» RECORDED DATA
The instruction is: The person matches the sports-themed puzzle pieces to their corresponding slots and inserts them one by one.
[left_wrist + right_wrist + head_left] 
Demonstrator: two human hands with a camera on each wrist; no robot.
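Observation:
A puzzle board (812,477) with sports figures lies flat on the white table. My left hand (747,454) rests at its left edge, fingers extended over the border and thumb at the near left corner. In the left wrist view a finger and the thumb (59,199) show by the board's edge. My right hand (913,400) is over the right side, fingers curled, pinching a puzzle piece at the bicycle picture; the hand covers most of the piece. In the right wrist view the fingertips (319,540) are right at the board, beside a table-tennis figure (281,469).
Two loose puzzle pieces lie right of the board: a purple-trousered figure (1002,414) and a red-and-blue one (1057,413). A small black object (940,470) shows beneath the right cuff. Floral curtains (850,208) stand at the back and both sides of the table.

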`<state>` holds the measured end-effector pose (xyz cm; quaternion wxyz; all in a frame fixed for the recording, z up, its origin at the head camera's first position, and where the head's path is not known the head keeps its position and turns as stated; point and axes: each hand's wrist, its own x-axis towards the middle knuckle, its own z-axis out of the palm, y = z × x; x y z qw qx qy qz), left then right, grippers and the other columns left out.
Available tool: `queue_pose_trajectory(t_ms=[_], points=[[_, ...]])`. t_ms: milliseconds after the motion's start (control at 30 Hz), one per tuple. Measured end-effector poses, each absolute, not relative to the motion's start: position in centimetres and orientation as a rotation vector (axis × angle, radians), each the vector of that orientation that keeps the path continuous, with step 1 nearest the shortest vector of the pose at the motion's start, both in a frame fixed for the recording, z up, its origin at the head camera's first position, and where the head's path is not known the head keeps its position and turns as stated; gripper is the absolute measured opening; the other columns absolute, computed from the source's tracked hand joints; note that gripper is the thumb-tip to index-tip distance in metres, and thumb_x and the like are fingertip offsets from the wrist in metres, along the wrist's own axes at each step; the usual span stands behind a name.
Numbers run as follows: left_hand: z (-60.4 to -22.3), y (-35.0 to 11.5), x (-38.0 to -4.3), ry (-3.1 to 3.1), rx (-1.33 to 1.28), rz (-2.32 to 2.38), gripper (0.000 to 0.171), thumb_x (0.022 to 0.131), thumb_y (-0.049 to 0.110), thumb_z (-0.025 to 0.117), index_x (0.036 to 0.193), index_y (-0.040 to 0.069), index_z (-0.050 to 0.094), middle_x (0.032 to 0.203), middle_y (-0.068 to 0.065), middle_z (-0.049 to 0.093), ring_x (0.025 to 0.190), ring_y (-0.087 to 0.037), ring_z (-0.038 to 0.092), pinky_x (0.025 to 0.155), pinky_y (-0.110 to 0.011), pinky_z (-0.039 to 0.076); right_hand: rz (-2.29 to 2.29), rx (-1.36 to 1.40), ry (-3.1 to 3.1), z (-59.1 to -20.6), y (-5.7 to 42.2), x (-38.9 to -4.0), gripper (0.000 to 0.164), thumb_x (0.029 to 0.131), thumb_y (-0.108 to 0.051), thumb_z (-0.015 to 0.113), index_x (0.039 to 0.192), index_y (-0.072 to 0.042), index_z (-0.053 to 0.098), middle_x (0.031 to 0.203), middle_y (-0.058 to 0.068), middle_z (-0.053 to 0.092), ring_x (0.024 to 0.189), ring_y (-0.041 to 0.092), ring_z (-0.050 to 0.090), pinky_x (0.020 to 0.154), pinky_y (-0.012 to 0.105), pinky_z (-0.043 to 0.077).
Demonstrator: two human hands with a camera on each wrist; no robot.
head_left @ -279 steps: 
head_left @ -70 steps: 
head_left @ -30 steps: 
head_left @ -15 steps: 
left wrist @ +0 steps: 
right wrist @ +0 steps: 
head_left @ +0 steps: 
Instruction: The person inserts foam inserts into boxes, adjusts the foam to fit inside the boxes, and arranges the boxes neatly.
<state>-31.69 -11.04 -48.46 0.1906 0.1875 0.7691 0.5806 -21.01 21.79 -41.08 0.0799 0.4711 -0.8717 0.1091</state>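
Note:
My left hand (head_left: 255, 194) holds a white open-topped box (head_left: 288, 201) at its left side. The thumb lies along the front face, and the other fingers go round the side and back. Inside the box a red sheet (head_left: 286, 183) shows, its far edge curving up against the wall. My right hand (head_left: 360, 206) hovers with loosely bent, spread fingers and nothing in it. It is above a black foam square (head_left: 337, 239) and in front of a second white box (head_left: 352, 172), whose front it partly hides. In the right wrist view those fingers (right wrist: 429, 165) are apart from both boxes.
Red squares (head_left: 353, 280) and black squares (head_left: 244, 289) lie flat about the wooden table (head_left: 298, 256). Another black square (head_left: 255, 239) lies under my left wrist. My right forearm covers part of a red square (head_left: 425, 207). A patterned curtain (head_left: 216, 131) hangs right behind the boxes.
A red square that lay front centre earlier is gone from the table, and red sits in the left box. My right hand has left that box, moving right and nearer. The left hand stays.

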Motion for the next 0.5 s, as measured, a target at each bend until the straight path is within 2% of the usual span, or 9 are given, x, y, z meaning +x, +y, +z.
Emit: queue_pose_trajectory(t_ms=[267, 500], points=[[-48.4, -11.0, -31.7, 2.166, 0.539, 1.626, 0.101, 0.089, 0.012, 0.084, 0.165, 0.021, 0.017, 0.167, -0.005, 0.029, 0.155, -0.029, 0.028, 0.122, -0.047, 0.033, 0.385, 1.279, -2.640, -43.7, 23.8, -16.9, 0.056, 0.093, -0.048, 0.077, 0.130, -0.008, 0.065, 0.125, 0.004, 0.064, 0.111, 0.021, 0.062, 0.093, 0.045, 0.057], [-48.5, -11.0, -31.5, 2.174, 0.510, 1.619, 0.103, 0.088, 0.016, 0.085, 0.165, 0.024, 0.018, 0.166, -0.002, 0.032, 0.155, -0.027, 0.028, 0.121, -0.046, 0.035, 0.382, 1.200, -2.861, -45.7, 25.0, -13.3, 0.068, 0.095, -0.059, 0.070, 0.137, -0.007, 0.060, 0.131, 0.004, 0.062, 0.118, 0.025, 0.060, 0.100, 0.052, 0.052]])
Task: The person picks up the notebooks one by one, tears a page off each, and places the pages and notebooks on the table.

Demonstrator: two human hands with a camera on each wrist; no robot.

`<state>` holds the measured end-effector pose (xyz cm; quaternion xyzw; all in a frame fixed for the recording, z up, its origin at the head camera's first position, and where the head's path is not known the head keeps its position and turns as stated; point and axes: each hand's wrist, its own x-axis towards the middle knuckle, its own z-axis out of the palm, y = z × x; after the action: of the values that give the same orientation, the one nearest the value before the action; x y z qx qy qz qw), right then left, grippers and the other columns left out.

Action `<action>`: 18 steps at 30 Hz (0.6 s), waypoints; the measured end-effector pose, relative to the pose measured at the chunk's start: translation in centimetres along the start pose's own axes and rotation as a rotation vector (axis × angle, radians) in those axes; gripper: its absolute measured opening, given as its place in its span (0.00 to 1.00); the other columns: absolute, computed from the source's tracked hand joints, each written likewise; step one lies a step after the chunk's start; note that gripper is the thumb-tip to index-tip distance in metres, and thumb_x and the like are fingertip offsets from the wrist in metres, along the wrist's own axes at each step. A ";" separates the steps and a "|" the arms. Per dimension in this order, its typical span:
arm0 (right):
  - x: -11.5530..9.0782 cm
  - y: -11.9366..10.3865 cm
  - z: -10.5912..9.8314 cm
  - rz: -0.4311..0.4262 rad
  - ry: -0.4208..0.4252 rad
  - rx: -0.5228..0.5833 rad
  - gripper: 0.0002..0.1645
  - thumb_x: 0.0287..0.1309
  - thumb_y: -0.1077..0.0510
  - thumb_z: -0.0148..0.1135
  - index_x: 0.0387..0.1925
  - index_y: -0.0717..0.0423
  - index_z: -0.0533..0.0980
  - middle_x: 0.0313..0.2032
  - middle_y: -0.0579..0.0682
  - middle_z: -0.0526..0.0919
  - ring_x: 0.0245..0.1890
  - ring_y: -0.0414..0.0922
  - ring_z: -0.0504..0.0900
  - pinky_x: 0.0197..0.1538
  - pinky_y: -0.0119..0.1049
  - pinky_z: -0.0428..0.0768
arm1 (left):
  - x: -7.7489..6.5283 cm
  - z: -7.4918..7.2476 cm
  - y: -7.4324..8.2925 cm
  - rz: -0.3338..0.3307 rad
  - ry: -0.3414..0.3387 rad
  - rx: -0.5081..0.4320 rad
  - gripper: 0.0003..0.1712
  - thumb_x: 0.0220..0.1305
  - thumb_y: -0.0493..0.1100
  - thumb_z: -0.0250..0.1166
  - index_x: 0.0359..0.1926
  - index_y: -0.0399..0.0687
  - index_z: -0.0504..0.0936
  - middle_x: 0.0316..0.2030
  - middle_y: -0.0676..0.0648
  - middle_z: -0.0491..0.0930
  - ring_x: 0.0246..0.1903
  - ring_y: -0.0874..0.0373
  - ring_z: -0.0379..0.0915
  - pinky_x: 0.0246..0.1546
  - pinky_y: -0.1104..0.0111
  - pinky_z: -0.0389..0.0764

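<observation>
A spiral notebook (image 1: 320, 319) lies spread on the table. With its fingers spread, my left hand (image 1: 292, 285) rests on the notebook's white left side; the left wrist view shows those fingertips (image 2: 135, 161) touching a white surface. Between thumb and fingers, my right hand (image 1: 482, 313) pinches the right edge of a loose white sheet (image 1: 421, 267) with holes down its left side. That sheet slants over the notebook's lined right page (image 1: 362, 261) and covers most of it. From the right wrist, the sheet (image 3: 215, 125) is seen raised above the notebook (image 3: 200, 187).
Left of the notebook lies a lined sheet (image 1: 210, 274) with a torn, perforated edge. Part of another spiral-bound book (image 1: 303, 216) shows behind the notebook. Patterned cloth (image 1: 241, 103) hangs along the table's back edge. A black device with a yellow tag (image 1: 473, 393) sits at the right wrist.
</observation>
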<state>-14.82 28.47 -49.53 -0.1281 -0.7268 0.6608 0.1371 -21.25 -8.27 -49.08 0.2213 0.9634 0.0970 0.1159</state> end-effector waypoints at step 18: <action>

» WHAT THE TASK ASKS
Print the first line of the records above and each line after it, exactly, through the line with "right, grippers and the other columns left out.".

» ANSWER TO THIS TASK
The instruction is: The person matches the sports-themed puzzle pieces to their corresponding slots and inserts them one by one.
[left_wrist + right_wrist + head_left] 
Demonstrator: two human hands with a camera on each wrist; no robot.
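Observation:
A puzzle board (812,477) with sports figures lies flat on the white table. My left hand (747,454) rests at its left edge, fingers extended over the border and thumb at the near left corner. In the left wrist view a finger and the thumb (59,199) show by the board's edge. My right hand (913,400) is over the right side, fingers curled, pinching a puzzle piece at the bicycle picture; the hand covers most of the piece. In the right wrist view the fingertips (319,540) are right at the board, beside a table-tennis figure (281,469).
Two loose puzzle pieces lie right of the board: a purple-trousered figure (1002,414) and a red-and-blue one (1057,413). A small black object (940,470) shows beneath the right cuff. Floral curtains (850,208) stand at the back and both sides of the table.
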
`<state>` holds the measured end-effector pose (xyz cm; quaternion wxyz; all in a frame fixed for the recording, z up, its origin at the head camera's first position, and where the head's path is not known the head keeps its position and turns as stated; point and axes: each hand's wrist, its own x-axis towards the middle knuckle, its own z-axis out of the palm, y = z × x; x y z qw qx qy qz), left then right, grippers and the other columns left out.

The given output is complete.